Les chercheurs ont également noté qu’il existait des facteurs uniques propres au suicide ou à l’automutilation.
« Un prédicteur unique du suicide est le manque d’auto-efficacité, c’est-à-dire le sentiment de ne pas avoir de contrôle sur son environnement et son avenir », assure Ping-I Daniel Lin. « Et un prédicteur unique de l’automutilation était le manque de régulation émotionnelle.
Les chercheurs estiment que leurs résultats sont importants car ils tendent à réfuter le stéréotype selon lequel les personnes se suicident ou s’automutilent uniquement en raison d’une mauvaise santé mentale. Ils affirment que leur modèle pourrait être utilisé pour évaluer le risque individuel chez les adolescents.
« Sur la base des informations relatives au patient, l’algorithme de ML pourrait calculer un score pour chaque personne, qui pourrait être intégré dans le système de dossiers médicaux électroniques », a déclaré Ping-I Daniel Lin. « Le clinicien pourrait rapidement retrouver ces informations pour confirmer ou ajuster son évaluation.
D’autres recherches sont nécessaires avant que ces modèles puissent être mis en œuvre dans un cadre clinique.
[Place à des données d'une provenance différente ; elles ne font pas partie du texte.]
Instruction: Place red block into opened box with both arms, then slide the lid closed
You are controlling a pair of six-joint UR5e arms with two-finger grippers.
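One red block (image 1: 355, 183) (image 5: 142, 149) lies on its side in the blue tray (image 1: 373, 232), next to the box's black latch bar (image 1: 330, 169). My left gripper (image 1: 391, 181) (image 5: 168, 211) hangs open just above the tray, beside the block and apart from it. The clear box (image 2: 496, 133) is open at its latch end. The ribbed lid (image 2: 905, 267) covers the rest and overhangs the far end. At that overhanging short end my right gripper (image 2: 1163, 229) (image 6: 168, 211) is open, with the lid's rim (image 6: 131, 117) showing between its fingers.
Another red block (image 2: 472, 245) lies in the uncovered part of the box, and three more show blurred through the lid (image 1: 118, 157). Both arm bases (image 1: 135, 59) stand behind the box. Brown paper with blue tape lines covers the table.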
Ils doivent être appliqués à des bases de données cliniques réelles pour valider leur efficacité à prédire les tentatives de suicide et d’automutilation.
« En tant que chercheurs, nous essaierons de continuer à produire davantage d’informations et de preuves », conclut Ping-I Daniel Lin. « C’est ainsi que nous pourrons convaincre les parties prenantes – les cliniciens, les familles, les patients et la communauté – de la valeur de ces approches fondées sur des données.